O déficit comercial da balança de autopeças voltou a registrar forte redução no primeiro bimestre de 2016. Segundo dados do Sindipeças a diferença das importações para as exportações do segmento no período foi de US$ 716,5 milhões, ante US$ 1,2 bilhão registrados na soma de janeiro e fevereiro de 2015, queda de 41,7%.
No período as importações chegaram a US$ 1,6 bilhão, menos 30,1% ante os US$ 2,3 bilhões do primeiro bimestre de 2015, enquanto que as exportações foram de US$ 905 milhões, 17,1% aquém ante um ano, US$ 1,1 bilhão.

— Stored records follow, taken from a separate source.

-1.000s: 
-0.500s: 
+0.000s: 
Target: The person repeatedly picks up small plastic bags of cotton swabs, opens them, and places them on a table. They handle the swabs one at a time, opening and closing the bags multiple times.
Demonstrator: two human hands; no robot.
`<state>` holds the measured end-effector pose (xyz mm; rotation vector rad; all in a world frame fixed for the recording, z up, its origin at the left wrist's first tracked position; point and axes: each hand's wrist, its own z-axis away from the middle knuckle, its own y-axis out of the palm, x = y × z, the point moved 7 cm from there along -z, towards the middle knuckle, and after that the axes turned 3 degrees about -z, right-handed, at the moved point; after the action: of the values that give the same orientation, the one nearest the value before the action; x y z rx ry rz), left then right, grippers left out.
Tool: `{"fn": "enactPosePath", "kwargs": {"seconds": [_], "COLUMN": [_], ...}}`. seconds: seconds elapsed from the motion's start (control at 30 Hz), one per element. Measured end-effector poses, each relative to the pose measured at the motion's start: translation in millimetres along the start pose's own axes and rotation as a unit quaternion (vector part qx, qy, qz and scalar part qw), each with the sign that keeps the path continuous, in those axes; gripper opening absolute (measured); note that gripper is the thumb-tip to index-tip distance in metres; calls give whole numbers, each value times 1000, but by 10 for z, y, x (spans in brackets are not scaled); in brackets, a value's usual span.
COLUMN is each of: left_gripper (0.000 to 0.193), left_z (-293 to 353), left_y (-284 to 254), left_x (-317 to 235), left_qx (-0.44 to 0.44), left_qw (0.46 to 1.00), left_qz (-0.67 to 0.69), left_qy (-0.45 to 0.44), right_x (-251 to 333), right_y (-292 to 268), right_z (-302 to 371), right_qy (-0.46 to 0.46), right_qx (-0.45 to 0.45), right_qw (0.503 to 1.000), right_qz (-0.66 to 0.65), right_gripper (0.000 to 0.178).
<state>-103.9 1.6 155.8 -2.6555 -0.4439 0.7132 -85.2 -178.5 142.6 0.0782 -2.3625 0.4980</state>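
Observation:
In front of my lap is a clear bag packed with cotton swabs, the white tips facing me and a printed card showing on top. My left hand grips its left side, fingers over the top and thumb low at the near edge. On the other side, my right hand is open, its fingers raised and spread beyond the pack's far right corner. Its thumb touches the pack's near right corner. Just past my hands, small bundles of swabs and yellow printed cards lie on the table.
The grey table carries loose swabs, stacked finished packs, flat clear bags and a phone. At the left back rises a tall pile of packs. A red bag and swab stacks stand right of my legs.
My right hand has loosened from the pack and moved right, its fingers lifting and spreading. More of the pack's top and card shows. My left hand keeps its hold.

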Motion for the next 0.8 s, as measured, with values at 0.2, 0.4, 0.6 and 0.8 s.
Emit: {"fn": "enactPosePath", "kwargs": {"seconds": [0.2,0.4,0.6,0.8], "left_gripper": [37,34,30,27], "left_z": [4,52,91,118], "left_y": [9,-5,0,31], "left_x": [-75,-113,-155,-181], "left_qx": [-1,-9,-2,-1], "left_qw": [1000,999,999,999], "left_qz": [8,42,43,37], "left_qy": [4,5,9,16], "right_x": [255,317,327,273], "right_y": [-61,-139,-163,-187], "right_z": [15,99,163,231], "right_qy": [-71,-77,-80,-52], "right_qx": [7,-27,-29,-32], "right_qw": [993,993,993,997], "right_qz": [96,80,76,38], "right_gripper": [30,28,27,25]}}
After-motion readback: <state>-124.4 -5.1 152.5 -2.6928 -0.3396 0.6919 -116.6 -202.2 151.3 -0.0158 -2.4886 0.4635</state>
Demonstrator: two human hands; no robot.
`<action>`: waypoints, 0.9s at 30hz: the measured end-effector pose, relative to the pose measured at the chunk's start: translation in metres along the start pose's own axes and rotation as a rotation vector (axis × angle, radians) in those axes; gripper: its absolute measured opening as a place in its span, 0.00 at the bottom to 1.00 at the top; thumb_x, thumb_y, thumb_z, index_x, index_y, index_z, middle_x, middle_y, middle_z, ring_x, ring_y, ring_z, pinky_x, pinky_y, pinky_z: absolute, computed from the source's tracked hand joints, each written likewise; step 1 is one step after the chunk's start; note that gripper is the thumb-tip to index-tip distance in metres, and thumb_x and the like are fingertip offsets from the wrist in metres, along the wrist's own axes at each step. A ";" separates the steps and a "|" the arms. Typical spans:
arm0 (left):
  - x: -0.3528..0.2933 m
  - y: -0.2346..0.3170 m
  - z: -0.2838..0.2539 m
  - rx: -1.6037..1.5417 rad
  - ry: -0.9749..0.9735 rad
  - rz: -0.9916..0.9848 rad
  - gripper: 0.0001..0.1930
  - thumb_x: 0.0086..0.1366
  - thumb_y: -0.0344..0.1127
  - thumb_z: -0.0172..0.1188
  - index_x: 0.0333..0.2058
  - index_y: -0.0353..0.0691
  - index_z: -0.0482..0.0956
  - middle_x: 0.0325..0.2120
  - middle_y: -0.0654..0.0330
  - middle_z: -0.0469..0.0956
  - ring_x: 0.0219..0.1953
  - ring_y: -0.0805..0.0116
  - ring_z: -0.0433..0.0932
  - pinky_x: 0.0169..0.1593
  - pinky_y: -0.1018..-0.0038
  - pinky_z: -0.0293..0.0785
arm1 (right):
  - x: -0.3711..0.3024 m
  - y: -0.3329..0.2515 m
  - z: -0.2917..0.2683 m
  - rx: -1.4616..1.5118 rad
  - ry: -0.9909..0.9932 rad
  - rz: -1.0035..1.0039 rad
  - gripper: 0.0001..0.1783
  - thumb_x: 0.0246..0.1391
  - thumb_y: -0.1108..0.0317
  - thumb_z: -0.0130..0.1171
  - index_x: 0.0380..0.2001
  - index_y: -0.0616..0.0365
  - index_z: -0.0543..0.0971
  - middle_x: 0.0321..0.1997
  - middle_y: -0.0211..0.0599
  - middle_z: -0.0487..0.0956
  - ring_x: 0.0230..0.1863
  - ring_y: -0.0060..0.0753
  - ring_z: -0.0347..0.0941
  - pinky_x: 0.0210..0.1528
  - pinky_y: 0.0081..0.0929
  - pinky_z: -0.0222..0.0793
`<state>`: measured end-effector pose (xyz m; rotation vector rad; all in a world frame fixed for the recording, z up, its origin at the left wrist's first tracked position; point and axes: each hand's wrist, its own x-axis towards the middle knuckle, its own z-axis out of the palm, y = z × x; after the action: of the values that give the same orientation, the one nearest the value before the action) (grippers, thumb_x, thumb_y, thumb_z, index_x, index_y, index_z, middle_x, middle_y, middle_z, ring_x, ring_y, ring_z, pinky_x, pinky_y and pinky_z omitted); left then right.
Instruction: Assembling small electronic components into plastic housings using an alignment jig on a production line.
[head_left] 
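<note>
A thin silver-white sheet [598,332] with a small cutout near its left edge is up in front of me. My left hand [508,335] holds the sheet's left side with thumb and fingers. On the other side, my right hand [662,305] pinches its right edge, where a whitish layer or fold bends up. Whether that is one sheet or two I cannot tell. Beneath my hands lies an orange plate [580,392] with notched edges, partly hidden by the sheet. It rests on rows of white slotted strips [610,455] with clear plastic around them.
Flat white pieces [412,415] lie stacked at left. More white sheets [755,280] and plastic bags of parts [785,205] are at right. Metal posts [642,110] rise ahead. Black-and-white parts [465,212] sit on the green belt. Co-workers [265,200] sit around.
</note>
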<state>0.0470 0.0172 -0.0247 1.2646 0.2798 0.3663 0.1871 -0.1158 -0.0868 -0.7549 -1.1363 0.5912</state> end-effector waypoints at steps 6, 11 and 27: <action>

O Brasil recebeu autopeças de 120 países, enquanto que remeteu embarques a 142 mercados.
Em fevereiro, isoladamente, a redução no déficit comercial foi ainda maior, de 53%: as importações chegaram a US$ 766 milhões, baixa de 28,5%, enquanto as exportações foram de US$ 539 milhões, queda de 8,4%.
Faturamento – O Sindipeças revelou ainda os números de faturamento da indústria de autopeças no País, mas estes relativos apenas a janeiro.

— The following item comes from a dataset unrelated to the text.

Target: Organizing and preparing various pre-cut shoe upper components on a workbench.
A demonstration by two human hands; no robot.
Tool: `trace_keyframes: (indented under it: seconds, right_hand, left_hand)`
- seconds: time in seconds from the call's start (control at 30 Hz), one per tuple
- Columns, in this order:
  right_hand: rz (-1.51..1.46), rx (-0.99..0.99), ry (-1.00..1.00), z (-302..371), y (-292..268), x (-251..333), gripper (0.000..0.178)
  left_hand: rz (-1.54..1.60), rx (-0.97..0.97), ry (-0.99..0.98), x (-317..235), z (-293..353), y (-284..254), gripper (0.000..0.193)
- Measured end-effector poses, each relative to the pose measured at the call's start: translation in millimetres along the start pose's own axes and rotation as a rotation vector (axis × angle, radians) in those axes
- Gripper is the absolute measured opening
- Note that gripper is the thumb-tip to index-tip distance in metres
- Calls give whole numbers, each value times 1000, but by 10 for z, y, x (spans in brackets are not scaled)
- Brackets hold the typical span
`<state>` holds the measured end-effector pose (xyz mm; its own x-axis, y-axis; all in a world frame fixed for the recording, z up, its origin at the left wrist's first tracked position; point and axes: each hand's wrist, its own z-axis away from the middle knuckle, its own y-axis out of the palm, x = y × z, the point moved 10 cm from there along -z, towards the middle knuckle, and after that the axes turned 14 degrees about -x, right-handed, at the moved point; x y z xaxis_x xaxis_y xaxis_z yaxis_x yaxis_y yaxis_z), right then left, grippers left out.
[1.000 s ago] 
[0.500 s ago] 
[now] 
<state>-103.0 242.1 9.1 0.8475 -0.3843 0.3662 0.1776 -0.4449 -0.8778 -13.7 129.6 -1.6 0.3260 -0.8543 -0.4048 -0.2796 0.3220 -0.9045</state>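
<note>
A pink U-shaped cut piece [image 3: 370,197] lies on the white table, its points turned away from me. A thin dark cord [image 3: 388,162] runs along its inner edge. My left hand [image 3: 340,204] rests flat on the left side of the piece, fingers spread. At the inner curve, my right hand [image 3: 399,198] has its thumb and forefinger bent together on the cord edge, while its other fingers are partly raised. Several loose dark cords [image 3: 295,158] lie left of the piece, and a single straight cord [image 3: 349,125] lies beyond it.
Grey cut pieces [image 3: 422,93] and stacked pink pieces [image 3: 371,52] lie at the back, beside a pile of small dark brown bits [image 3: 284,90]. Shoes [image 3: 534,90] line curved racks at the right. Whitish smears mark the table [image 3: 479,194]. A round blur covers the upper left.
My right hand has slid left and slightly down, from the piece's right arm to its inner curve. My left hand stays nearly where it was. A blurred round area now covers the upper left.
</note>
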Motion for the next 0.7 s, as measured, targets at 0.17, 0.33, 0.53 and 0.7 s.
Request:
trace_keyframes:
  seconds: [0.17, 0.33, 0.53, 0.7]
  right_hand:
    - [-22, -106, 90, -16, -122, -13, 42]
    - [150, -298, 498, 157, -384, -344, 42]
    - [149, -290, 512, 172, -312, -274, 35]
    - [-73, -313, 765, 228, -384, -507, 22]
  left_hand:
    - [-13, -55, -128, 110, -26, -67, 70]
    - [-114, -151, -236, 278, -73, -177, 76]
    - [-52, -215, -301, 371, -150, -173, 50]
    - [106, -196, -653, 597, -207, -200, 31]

O resultado foi 14,5% inferior ao verificado em igual mês de 2015. As vendas líquidas nominais – com inflação e sem impostos – para montadoras caíram 27,2%, as intrassetoriais 25,9% e para a reposição, 3,6%. As exportações cresceram 26% em reais mas se o valor for convertido em dólares, segundo o Sindipeças, registra-se queda de 18,1%.
O resultado vêm de pesquisa mensal feita com 64 empresas, que representam 32,2% do faturamento total da indústria de autopeças no Brasil.